Crypto wallet provider Exodus has partnered with payment processor MoonPay to launch a US dollar-backed stablecoin in early 2026, integrated directly into Exodus’s self-custodial wallet via a new payments feature called Exodus Pay.
The stablecoin, which remains unnamed, will be built on M0’s infrastructure platform and distributed through MoonPay’s global payments network.
Unlike dominant stablecoins like Tether’s USDT and Circle’s USDC—primarily used for trading—Exodus and MoonPay are positioning their token as a consumer-focused alternative for everyday spending while maintaining user control of funds.
A Self-custodial Play For Everyday Payments
At the centre of the initiative is Exodus Pay, a forthcoming payments feature within the Exodus app that will integrate the new digital dollar directly into its self-custodial wallet ecosystem.
The companies say the goal is to allow users to spend, send, and hold digital dollars globally without surrendering custody of their funds or needing deep technical knowledge of blockchains.
Exodus, best known for its non-custodial wallet used by millions worldwide, is betting that simplicity and user experience, not just liquidity, will determine the next phase of stablecoin adoption.
While stablecoins have become a cornerstone of crypto trading and decentralised finance, their use in everyday commerce has remained limited by fragmented infrastructure and clunky interfaces.
“Stablecoins are quickly becoming the simplest way for people to hold and move dollars on-chain, but the experience still needs to meet the expectations set by today’s consumer apps,” said JP Richardson, co-founder and CEO of Exodus.
“Our goal is to make digital dollar payments feel as seamless as the financial apps people already use, starting with Exodus Pay.”
For investors, the emphasis on self-custody is notable. As regulatory scrutiny intensifies around centralised custodians, products that allow users to retain direct control of assets while still enabling practical payments may gain strategic value.
MoonPay’s Distribution Strategy and M0’s Infrastructure
MoonPay will be responsible for distributing the stablecoin across its global payments network, supporting buying, selling, swapping, deposits, and checkout services.
The companies say this broad integration is designed to give the digital dollar immediate real-world utility for consumers, merchants, and partner applications from launch.
The stablecoin will be built using M0, an infrastructure platform that allows issuers to create programmable and interoperable fiat-backed tokens tailored to specific product needs.
Unlike one-size-fits-all stablecoins, M0’s model is designed to let enterprises customise how a digital dollar behaves across different use cases and blockchains.
“Enterprises want stablecoins that are programmable, interoperable, and tailored to a specific product experience,” said Luca Prosperi, co-founder and CEO of M0. “Our infrastructure is built to support that flexibility at scale.”
MoonPay’s role reflects its broader push into enterprise coin services. In November, the company launched a business line focused on issuing and managing compliant digital dollars for partners, signalling a shift from being primarily an on-ramp provider to becoming a core piece of the coin infrastructure.

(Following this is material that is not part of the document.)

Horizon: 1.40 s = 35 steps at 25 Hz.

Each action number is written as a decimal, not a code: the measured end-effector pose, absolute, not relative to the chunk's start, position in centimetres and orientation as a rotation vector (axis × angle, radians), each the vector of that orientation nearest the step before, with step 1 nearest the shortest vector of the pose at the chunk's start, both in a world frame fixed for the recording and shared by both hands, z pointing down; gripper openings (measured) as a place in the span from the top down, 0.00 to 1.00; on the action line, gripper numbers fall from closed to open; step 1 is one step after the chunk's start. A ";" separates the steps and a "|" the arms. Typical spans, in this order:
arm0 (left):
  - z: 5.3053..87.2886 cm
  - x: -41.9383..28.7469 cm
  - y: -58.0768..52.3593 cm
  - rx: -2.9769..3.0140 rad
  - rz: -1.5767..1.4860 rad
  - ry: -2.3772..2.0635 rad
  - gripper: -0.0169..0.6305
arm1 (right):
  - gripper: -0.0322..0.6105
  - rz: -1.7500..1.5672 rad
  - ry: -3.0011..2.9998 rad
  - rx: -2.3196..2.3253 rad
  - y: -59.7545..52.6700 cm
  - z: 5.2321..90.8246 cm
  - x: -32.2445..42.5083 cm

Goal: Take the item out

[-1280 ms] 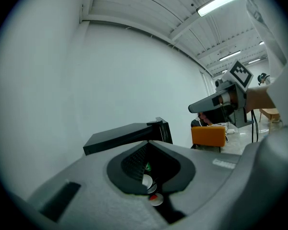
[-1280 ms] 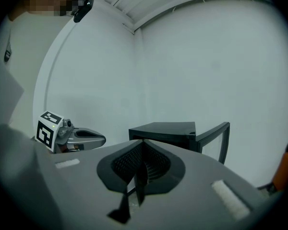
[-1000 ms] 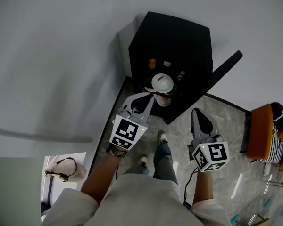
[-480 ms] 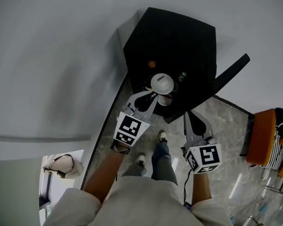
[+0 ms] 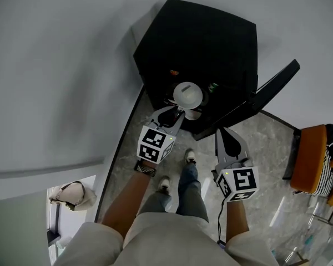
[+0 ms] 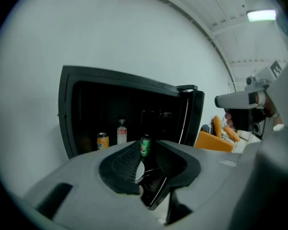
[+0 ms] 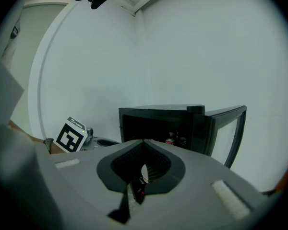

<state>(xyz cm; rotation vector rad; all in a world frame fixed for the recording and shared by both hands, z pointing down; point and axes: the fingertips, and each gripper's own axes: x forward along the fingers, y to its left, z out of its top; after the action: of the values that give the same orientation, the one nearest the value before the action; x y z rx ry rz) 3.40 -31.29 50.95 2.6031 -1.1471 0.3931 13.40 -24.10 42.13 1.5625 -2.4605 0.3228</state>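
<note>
A black mini fridge (image 5: 200, 32) stands on the floor against the white wall, its door (image 5: 266, 90) swung open to the right. In the left gripper view an orange can (image 6: 102, 141), a white-labelled bottle (image 6: 121, 132) and a green can (image 6: 145, 145) stand inside. My left gripper (image 5: 173, 114) points at the fridge mouth. Its jaws are opening, and nothing sits between them; the green can shows beyond the gap. My right gripper (image 5: 224, 134) hangs lower right, below the door, shut and empty. A white round object (image 5: 187, 95) lies just ahead of the left jaws.
An orange chair (image 5: 308, 157) and a person in striped clothing (image 5: 328, 143) are at the right edge. A beige bag (image 5: 75, 197) lies at the lower left. The person's legs and shoes (image 5: 190, 159) stand on the marble floor between the grippers.
The fridge has grown larger and shifted up in the head view. My right gripper has drifted left, toward the fridge. The left gripper stays at the fridge mouth.
</note>
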 end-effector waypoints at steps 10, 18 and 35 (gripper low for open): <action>59.6 0.6 -34.5 2.156 0.125 -1.174 0.80 | 0.94 0.379 -2.425 1.574 -25.9 45.2 13.3; 66.1 0.5 -35.7 1.913 -0.040 -1.037 0.71 | 0.94 0.434 -2.388 1.559 -25.7 47.5 13.3; 73.6 4.1 -39.5 1.596 -0.380 -0.768 0.61 | 0.94 0.522 -2.365 1.459 -25.5 52.3 13.8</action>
<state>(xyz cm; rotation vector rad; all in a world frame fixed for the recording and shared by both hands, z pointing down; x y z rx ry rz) 4.08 -39.52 73.63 1.5959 -0.7678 -0.3801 13.83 -25.52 52.28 1.4590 -2.3651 0.5222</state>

Exodus and MoonPay to launch self-custody stablecoin for consumer payments in early 2026
Regulation Reshapes The Stablecoin Race
The Exodus–MoonPay announcement comes amid renewed momentum across the coin sector following the passage of the GENIUS Act in July.

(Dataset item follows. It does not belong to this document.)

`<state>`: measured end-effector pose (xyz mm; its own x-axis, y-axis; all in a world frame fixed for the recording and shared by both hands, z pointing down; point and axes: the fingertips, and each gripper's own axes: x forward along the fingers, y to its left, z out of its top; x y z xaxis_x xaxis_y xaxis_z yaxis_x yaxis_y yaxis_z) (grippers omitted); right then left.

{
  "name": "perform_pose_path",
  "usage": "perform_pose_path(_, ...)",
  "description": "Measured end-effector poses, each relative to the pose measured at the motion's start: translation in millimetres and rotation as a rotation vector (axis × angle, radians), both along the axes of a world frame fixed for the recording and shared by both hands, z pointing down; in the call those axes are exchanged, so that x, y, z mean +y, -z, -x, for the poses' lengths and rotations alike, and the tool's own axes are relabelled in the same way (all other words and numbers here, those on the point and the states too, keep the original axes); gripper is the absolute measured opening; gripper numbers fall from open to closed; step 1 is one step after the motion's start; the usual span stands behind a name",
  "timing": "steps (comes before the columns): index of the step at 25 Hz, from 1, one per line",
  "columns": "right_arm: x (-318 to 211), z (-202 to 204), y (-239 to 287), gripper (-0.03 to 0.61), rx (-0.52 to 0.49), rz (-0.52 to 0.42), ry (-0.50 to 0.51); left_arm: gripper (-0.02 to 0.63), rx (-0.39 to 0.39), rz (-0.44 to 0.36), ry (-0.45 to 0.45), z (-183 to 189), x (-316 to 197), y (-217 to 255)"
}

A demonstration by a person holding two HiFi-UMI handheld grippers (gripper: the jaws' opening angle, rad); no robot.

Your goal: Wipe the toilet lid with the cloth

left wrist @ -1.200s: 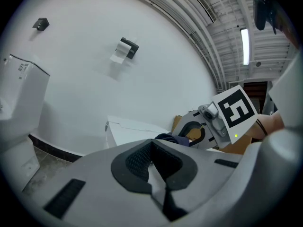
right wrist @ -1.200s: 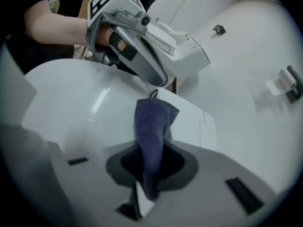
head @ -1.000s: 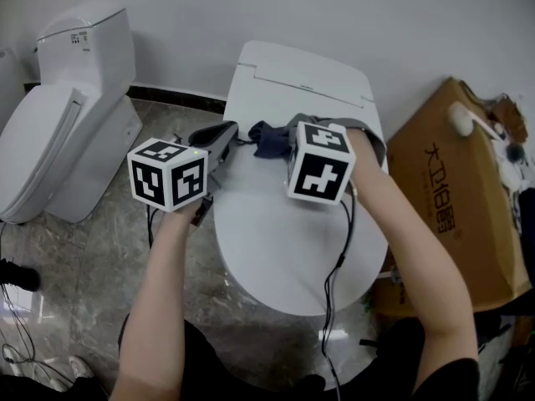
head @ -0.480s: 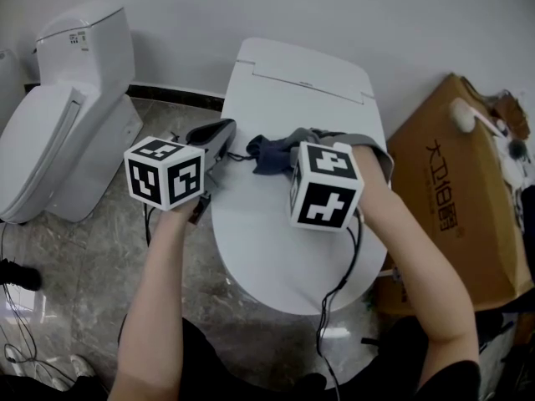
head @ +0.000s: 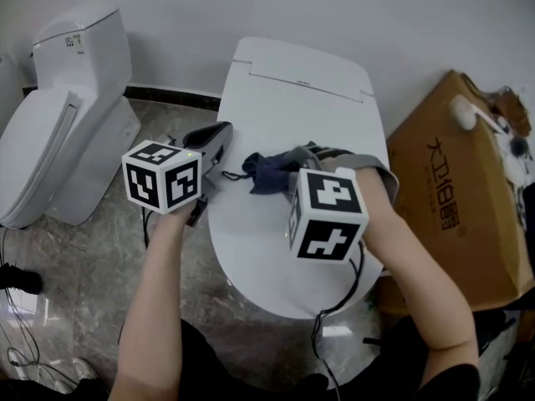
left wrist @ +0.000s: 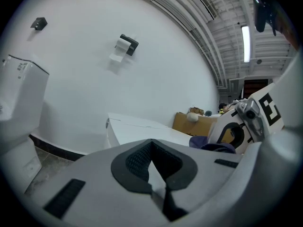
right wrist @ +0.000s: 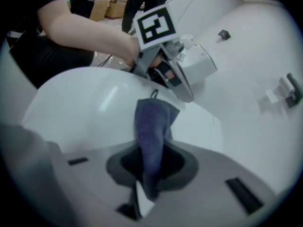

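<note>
Standing at centre: one white toilet, its closed toilet lid (head: pixel 251 245) a smooth, glossy oval with the flat cistern top (head: pixel 305 73) behind it against a plain white wall (head: pixel 251 7).

Room: grey marble-pattern floor (head: pixel 84 282); dark skirting strip (head: pixel 167 93) along the foot of the wall; a second white toilet (head: pixel 67 124), lid also closed, to the left; a printed brown cardboard box (head: pixel 451 199) just beside the centre toilet on the right. The left gripper view adds a small dark-and-white fitting (left wrist: pixel 125 46) mounted high on the wall.

Cloth (head: pixel 269 172): blue-grey, bunched, lying on the rear half of the lid, a thin loop at its left end.

Right gripper (head: pixel 303 161): held over the lid's right side. In its own view the right gripper (right wrist: pixel 149 174) has the jaws clamped on one end of the cloth (right wrist: pixel 152 136); the rest of the fabric trails forward from the pads onto the white surface.

Left gripper (head: pixel 219 136): at the lid's left rim, tips just beside the cloth's looped end; contact with the rim cannot be told. In its own view the left gripper (left wrist: pixel 152 162) shows the dark pads closed on each other, the lid and cloth ahead and to the right.
</note>
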<state>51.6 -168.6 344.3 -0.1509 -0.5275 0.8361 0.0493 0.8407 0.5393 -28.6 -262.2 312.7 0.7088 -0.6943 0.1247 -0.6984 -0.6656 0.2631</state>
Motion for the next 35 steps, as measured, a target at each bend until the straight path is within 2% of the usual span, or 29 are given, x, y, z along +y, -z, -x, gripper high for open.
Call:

The legislation established a federal regulatory framework for fiat-backed stablecoins in the US, providing clearer rules around reserves, issuance, and oversight—long a sticking point for institutional adoption.
Since the law’s passage, both banks and crypto-native firms have accelerated plans to issue proprietary digital dollars.
Recent launches and announcements include the Trump family-linked World Liberty Financial’s USD1 stablecoin, Stripe’s rollout of coin-based accounts in more than 100 countries, and Tether’s plans for a regulatory-compliant token known as USAT.
For investors, the regulatory clarity cuts both ways. While it lowers barriers for new entrants, it also raises compliance costs and may favour firms with strong infrastructure partners—such as MoonPay and M0—over smaller issuers.
A Crowded Market Dominated By Incumbents
Despite the surge of new projects, the stablecoin market remains highly concentrated. Tether’s USDT continues to dominate with roughly 60% market share and an estimated $186 billion in circulation.
Circle’s USDC follows with about 25% of the market and a capitalisation near $78 billion. Together, the two account for roughly 85% of the $310 billion global stablecoin market.
Breaking into that duopoly will be difficult. Rather than competing head-on for trading liquidity, Exodus and MoonPay appear to be targeting a different niche: consumer payments anchored in self-custody and embedded directly into a user-friendly wallet.
For crypto investors watching the sector, the partnership underscores a broader shift in strategy. As regulation tightens and competition intensifies, the next wave of stablecoin growth may hinge less on who issues the biggest token—and more on who delivers a product that people actually use to pay.